Rebajas. Compras ‘convulsivas’

Dedicado a las dependientas mártires del sector textil

Han empezado las rebajas y se desatan la histeria y las compras ‘convulsivas’. Sí, ‘convulsivas’ porque hay quienes sufren auténticos brotes de epilepsia frente a los expositores de ropa. Los informativos, en un alarde de originalidad, vuelven a sacar la puerta de las grandes superficies abarrotadas de personas que muestran en su cara una mezcla de entusiasmo, ferocidad y una feliz predisposición a que las cámaras les enchufen y así demostrar al mundo que… bueno, no sé… salir en la tele es un fin en sí mismo.

El único motivo por el que se promocionan y celebran tanto estos estallidos de consumo es el enorme río de billetes que engrosa las cuentas de las multinacionales. Porque enserio, si bajamos a la realidad, no es algo bonito ni agradable. Las empresas bajan los precios, plagan los escaparates de porcentajes rojos y nosotros nos lanzamos a lomos de la euforia para conquistar gangas que acaban haciéndote gastar más que en el periodo habitual.

Rebajas Alicante

Foto: losminions, en Flickr.

Además, el ambiente es aterrador. La calefacción, nada más entrar, te obliga a quitarte la chaqueta, pero no es suficiente: el jersey y la camiseta, de repente, pesan veinte kilos más y te provocan una urticaria insidiosa por todo el cuerpo. Intentas aliviarte, pones entre tus piernas las bolsas, la chaqueta, la bufanda. El espacio vital es extremadamente pequeño. Agarras el bajo del jersey y cuando lo levantas para sacarlo por la cabeza, le endiñas un codazo a algún cliente que gruñe. Balbuceas un perdón sin visibilidad, con la cara atascada en el cuello de la prenda y una lorza humillante asomando bajo la camiseta porque, efectivamente, el jersey siempre arrastra a la camiseta. Cuando lo consigues, resoplas y te das cuenta de que otro cliente ha pisado tu bufanda y la ha arrastrado un par de metros de un pisotón. La recuperas y rezas para que el tío no haya chafado ninguna cagada de perro.

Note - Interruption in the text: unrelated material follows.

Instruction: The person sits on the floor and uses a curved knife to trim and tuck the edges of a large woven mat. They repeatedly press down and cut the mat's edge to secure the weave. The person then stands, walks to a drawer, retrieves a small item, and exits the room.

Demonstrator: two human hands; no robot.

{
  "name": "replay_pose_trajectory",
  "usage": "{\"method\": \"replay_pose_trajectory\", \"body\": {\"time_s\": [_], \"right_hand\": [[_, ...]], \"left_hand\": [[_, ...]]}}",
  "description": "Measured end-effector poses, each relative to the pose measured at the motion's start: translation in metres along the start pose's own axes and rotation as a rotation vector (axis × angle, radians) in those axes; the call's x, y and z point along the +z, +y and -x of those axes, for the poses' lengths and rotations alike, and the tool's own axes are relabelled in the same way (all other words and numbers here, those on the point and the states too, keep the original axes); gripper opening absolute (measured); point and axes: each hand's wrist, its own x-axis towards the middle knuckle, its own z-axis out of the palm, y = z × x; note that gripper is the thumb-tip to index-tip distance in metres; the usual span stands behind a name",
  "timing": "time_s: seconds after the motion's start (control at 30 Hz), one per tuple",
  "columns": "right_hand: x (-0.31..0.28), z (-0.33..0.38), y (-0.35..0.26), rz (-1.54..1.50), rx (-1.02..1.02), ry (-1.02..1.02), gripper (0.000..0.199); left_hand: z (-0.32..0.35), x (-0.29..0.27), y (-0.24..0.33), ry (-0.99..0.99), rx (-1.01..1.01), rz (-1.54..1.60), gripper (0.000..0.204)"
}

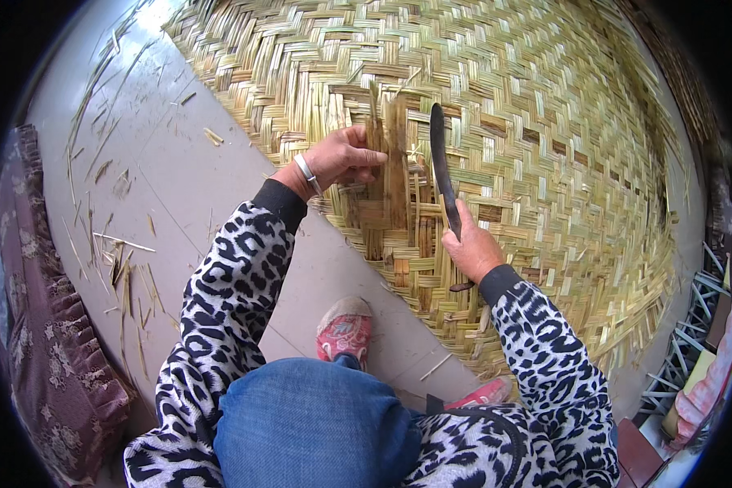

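Note:
A large woven reed mat [545, 89] in yellow-green and brown lies on the floor before me. Near its lower left edge, dark brown flat reed strips [396, 146] stand up from the weave. My left hand [339, 160], with a white band at the wrist, closes its thumb and fingers on one of these strips; part of the grip is hidden. To the right of the strips, my right hand [473, 248] grips a long curved knife [440, 154] by its handle. Its dark blade points away from me, over the mat.
Loose reed scraps [126, 276] litter the grey tiled floor [187, 171] at the left. A dark patterned cloth with a ruffle [61, 366] hangs at the far left. A metal rack [691, 325] stands at the right. My blue-jeaned knee [317, 423] and pink shoe [343, 332] are below.

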Motion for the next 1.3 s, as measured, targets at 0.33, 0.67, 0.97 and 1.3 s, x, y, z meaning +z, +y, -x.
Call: {"method": "replay_pose_trajectory", "body": {"time_s": [0.33,0.67,0.97,1.3], "right_hand": [[-0.036,0.048,-0.010,-0.377,-0.316,0.044,0.062],[-0.047,0.024,-0.061,-0.424,-0.174,-0.339,0.057],[-0.086,0.017,-0.083,-0.362,-0.207,-0.474,0.055],[-0.086,0.013,-0.092,-0.049,-0.284,-0.362,0.058]], "left_hand": [[-0.001,0.003,-0.017,0.503,0.077,-0.333,0.020],[-0.014,-0.010,-0.025,0.576,-0.013,-0.267,0.024],[-0.001,-0.014,-0.023,0.421,-0.042,0.202,0.017],[0.000,-0.011,-0.023,0.429,-0.044,0.282,0.023]]}}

Una hora de dependienta textil equivale a siete horas humanas

La ropa está toda revuelta como si la propia marca la hubiera vomitado a mitad de digestión. Condenas íntimamente el glamour de los anuncios de las rebajas. La música ayuda a crear ambiente, un ambiente bélico, claro. Las dependientas corren y sudan. El maquillaje se les disgrega como si no lo hubieran retocado desde hace días. Una hora de dependienta de textil equivale a 7 horas humanas. Una de las chicas intenta alcanzar el almacén. Se la ve visualizar la puerta. Respira, medita. El camino está minado. Al final ve un hueco y se atreve. Camina con seguridad, esquivando obstáculos, pero sus buenas intenciones valen de poco. Cada medio metro la interceptan, nena, chica, oye, perdona, incluso los hay que chistan. Ella se intenta escabullir, pero la agarran del brazo, chica, nena, oye, y le preguntan por una talla, y cuando otra clienta ve la situación, salta también sobre ella, chica, oye, nena, ¿y esta blusa en azul no está? La trabajadora repite varias veces que no queda más que lo que se ve en tienda. Así lo dice “en tienda”, tiene tanta prisa que hasta elimina los artículos. Otro cliente, que lo ha oído perfectamente, pregunta, de nuevo, por una talla más. De esos hay muchos: el mundo de las compras está lleno de narcisistas insufribles que piensan que, para ellos, deben brotar las prendas por arte de magia en el almacén. Encima, el tío, quiere dejar constancia de su indignación: “Madre mía”, se queja, desdeñoso. La chica fantasea con responder: “Madre mía, qué, tarugo”, así, con toda la rabia que le provoca el agotamiento y la certeza de que su carrera universitaria sólo le ha servido para doblar trapitos que otros destrozarán impunemente. Pero qué va, no le dice nada de eso, al revés, le sonríe resignada mientras consigue escaparse hacia la puerta ofreciendo a quienes le cortan el paso esas sonrisas espasmódicas y protocolarias a las que obliga el contrato basura.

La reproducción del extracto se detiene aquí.